Com a virada para 1980, imaginava-se que a Mocidade não ousaria mexer no time que estava
ganhando. Ora, Arlindo não escondia de ninguém que estava feliz com a gestão e o estilo da
Padre Miguel: “Eu frequento muito a escola, sim. E meu relacionamento é o melhor possível.

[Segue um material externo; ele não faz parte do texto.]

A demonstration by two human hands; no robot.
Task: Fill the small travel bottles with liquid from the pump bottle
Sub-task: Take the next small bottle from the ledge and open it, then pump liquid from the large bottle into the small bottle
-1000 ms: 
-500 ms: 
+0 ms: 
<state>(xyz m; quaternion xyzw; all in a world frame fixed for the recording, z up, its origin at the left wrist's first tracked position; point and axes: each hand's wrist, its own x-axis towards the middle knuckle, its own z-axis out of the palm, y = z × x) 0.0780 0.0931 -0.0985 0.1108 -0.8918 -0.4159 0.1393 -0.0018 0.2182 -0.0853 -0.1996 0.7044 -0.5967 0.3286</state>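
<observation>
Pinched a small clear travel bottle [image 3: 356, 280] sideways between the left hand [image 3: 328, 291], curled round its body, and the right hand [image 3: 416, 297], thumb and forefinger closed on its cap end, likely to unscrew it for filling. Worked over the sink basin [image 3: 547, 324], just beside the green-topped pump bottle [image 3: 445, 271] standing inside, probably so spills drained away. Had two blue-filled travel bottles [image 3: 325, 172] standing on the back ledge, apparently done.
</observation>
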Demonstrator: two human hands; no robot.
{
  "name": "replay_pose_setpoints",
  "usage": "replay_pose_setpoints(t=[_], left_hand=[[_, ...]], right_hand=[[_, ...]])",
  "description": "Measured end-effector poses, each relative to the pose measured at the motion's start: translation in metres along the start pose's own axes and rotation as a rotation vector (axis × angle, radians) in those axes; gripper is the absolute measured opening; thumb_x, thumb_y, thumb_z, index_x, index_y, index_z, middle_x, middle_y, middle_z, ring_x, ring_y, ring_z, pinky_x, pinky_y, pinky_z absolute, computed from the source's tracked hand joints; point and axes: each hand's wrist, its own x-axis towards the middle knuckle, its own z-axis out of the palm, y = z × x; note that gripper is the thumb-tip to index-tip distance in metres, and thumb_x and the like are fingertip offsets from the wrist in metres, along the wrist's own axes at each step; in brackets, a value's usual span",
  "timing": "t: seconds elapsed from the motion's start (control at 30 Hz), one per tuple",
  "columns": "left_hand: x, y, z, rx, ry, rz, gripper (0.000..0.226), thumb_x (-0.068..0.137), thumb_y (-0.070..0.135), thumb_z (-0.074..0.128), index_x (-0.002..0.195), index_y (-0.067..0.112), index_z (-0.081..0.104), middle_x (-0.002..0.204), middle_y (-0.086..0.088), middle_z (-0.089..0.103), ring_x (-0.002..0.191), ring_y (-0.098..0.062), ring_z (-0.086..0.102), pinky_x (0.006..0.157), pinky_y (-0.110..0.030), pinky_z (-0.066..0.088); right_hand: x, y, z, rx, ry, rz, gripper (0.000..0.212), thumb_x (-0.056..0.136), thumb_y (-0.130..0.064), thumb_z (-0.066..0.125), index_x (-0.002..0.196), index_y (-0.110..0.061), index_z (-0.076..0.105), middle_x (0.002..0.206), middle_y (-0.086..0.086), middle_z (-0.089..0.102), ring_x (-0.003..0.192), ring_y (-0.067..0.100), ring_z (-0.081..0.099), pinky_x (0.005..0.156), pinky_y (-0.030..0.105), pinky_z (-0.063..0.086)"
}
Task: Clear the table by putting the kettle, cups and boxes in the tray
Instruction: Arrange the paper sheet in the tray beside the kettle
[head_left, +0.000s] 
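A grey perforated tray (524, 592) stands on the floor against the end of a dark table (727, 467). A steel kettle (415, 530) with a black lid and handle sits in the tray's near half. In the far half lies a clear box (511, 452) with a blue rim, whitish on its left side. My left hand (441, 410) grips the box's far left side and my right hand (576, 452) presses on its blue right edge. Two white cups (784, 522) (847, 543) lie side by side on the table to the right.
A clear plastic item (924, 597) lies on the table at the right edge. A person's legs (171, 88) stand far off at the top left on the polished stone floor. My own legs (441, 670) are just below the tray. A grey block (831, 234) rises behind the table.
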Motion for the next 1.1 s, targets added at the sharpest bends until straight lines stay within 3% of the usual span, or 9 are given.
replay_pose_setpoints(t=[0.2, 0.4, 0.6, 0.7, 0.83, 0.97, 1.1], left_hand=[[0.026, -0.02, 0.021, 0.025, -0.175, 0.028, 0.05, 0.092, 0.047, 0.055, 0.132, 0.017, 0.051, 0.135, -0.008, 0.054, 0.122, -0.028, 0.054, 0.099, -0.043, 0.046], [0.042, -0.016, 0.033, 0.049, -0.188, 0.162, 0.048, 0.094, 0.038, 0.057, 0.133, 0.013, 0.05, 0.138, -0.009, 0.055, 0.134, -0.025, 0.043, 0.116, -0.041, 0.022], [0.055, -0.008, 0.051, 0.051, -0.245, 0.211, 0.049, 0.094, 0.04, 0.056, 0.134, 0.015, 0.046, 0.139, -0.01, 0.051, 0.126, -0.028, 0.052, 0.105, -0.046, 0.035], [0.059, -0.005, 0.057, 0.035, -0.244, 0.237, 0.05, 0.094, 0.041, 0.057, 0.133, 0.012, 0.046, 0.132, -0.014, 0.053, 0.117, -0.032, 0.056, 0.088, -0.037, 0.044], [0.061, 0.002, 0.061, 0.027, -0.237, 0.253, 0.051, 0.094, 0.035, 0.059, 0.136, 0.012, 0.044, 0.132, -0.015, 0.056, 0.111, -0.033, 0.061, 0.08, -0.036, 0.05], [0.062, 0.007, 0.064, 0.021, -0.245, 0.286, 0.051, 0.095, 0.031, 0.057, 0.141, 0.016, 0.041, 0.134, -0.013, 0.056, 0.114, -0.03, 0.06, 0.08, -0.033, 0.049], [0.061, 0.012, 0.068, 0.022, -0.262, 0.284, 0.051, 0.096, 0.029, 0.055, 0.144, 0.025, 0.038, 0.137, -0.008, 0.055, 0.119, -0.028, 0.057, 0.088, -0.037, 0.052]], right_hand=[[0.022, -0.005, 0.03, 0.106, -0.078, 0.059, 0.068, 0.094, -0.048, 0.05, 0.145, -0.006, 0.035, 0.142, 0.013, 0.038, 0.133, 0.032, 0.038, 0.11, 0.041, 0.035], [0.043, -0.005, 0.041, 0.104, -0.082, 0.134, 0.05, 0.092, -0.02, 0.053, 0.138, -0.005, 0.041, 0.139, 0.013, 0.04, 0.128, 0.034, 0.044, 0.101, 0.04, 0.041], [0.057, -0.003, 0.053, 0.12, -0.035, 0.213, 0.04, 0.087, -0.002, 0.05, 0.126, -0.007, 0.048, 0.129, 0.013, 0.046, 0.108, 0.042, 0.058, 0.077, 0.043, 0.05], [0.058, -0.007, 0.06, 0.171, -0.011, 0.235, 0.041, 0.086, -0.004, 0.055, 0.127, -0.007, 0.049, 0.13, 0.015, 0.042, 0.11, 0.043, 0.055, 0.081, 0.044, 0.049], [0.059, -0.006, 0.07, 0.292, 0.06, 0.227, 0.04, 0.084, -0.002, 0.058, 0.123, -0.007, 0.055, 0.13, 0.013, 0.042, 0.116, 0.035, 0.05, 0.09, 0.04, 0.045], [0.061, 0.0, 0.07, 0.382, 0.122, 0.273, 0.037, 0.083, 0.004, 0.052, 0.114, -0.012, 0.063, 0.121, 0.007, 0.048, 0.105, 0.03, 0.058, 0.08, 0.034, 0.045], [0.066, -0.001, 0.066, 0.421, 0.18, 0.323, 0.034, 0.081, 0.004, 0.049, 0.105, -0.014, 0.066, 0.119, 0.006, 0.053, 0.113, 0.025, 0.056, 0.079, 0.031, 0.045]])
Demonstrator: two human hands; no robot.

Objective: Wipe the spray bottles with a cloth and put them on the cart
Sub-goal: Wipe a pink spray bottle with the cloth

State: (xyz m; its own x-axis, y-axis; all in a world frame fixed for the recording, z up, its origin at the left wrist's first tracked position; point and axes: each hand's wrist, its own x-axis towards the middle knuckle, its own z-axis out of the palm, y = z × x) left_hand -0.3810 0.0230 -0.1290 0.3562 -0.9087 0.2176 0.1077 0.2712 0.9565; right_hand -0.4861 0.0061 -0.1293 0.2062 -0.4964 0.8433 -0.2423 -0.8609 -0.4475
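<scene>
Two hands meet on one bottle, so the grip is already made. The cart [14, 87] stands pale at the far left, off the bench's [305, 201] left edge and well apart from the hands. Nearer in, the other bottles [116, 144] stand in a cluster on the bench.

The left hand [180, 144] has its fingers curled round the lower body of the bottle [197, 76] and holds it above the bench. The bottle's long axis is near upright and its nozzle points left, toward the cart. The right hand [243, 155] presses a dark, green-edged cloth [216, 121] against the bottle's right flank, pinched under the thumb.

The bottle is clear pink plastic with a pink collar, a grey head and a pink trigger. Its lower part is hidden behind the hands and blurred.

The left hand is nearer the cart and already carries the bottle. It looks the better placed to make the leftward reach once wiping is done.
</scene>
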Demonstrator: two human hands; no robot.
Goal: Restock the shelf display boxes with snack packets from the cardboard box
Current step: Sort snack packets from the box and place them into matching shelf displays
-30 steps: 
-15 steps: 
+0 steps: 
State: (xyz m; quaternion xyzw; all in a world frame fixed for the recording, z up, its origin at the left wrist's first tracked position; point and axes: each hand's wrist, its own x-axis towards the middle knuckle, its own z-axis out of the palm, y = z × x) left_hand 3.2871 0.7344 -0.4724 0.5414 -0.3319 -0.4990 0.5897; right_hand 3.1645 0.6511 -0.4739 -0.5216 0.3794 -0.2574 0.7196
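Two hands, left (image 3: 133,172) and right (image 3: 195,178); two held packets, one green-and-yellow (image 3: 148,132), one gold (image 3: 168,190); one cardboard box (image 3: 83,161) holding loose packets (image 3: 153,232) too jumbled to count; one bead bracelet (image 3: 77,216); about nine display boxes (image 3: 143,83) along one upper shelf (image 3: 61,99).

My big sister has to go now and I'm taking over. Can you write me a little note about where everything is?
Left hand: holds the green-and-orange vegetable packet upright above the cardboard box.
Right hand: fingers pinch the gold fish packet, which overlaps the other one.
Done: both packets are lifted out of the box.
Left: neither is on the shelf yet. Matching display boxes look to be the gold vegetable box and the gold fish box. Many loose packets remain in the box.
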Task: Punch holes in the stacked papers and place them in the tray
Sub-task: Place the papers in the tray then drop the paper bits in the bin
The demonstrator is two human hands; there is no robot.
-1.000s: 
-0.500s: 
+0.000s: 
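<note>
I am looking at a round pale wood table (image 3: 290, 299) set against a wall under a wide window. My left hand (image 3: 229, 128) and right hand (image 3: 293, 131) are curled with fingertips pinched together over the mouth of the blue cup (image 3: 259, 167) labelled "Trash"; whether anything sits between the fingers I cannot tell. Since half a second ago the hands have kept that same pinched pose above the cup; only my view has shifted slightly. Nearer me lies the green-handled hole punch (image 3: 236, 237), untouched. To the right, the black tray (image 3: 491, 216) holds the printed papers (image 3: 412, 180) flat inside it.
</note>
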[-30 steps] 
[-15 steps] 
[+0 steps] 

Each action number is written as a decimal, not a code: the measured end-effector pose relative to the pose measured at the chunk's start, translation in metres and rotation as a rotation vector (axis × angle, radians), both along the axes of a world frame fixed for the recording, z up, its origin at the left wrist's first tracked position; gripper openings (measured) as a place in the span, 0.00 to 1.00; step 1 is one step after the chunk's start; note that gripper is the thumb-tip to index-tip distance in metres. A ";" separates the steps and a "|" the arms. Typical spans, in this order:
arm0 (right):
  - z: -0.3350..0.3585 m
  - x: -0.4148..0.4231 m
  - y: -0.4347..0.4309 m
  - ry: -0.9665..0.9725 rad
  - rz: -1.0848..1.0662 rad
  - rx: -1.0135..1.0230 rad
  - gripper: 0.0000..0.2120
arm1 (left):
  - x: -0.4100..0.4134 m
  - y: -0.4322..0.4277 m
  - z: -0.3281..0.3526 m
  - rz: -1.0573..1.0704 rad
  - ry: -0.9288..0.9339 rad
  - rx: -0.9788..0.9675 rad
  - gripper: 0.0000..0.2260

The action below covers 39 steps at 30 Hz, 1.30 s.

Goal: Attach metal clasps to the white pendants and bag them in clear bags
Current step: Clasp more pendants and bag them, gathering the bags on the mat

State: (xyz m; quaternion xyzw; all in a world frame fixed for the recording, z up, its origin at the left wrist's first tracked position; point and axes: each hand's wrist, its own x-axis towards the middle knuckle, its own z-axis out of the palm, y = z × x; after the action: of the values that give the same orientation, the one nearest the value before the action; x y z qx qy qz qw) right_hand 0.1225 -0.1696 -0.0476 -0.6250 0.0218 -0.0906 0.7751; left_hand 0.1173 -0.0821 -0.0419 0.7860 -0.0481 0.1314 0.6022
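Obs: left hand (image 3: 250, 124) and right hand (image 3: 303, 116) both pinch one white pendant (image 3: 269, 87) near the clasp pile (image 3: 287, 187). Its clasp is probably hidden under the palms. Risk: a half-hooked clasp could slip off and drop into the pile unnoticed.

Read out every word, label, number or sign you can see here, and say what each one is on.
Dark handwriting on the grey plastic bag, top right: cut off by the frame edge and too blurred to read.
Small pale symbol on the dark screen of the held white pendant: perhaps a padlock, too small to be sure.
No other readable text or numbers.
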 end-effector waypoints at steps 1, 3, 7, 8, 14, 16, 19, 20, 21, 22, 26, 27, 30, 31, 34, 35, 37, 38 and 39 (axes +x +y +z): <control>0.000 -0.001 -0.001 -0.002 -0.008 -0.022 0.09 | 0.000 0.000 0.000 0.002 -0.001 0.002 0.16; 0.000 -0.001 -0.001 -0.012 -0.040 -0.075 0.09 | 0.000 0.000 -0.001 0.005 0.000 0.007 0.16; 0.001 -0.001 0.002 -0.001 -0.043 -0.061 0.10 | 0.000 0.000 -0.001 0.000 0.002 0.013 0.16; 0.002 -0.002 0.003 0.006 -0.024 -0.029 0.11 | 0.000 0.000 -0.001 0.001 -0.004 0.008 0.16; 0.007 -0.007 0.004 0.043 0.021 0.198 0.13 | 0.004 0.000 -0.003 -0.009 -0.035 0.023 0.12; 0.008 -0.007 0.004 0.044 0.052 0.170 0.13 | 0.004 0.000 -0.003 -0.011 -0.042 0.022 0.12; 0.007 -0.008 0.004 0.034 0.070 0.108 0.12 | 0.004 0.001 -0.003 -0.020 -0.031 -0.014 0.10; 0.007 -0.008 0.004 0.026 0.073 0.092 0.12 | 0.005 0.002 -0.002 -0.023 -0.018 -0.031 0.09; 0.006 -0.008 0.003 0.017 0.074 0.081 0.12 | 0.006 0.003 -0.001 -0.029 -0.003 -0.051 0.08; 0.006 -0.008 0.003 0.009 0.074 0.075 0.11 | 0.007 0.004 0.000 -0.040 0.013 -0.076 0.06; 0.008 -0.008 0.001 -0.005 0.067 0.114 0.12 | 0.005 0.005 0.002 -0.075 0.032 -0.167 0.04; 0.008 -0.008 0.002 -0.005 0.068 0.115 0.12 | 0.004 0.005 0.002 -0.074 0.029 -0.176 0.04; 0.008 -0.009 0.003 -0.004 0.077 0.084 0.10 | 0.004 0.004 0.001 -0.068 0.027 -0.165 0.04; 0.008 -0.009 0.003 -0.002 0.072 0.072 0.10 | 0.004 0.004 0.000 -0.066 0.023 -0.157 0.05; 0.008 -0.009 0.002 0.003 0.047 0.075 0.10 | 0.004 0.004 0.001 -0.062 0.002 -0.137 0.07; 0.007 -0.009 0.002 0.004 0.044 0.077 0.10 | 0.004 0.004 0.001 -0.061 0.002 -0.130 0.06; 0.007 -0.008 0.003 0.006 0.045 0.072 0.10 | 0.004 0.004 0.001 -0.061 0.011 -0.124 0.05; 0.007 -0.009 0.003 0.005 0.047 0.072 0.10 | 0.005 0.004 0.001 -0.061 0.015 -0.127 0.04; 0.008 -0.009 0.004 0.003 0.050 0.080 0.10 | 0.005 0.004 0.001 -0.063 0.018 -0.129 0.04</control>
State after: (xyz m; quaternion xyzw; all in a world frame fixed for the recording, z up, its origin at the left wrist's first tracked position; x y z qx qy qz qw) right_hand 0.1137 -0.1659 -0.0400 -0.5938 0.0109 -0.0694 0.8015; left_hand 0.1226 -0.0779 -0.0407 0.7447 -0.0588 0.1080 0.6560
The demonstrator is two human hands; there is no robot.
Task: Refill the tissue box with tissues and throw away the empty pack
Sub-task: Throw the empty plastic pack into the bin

O
meu trabalho deve ser bom, bonito, para ganhar, mas respeitando as características da escola
de samba, das raízes brasileiras e das pessoas, para que elas possam desfilar numa boa, não
apenas em favor de uma exibição puramente minha” (Jornal do Brasil, 04 de março de 1979).
Uma reviravolta no comando da Verde-e-branca (saiu o presidente Osman Pereira Leite,
deixando um vácuo momentâneo de poder), contudo, fez o artista desembarcar em outra
escola de mesma coloração – a Imperatriz Leopoldinense –, localizada em Ramos e, à época,
ainda pequena, cuja maior glória até ali esteve relacionada à escolha para servir de cenário à
novela Bandeira 2 (1972), da Rede Globo de Televisão.